» **Data block**:

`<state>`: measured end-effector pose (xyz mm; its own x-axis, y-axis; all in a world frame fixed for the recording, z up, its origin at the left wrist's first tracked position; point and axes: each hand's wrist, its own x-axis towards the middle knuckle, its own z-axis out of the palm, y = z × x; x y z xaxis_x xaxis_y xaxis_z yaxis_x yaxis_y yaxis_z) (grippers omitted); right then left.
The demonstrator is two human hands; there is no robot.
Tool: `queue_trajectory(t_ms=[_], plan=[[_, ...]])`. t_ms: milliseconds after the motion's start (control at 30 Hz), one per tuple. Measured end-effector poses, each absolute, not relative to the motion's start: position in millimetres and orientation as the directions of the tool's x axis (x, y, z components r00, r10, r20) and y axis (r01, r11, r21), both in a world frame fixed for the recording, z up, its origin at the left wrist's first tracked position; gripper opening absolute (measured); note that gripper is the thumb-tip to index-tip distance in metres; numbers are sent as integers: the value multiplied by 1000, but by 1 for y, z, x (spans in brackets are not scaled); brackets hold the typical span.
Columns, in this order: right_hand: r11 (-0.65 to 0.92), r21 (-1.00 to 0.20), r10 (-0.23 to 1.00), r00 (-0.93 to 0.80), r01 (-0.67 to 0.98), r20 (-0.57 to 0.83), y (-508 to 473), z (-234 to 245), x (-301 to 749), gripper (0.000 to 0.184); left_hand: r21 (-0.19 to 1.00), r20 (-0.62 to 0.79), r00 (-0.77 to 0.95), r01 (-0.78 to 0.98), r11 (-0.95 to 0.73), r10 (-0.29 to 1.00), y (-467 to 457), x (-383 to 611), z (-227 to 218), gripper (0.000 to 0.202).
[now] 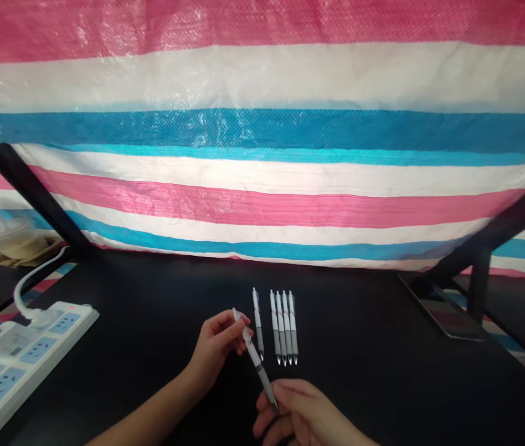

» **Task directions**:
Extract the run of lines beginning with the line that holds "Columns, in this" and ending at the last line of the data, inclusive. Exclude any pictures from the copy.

» **Worked solution**:
Columns, in this order: right_hand: r11 (-0.65 to 0.92), r21 (-1.00 to 0.20), r10 (-0.23 to 1.00), r00 (-0.93 to 0.80), r01 (-0.67 to 0.98), r20 (-0.57 to 0.83), y (-508 to 473), z (-234 to 245), x (-301 to 749), gripper (0.000 to 0.184); left_hand: r21 (-0.19 to 1.00), r20 (-0.62 to 0.79), r00 (-0.77 to 0.95), r01 (-0.78 to 0.98), r11 (-0.95 to 0.73), r10 (-0.29 to 1.00), y (-467 to 457), x (-383 to 611), z (-227 to 218), gripper (0.000 to 0.202).
[now] 

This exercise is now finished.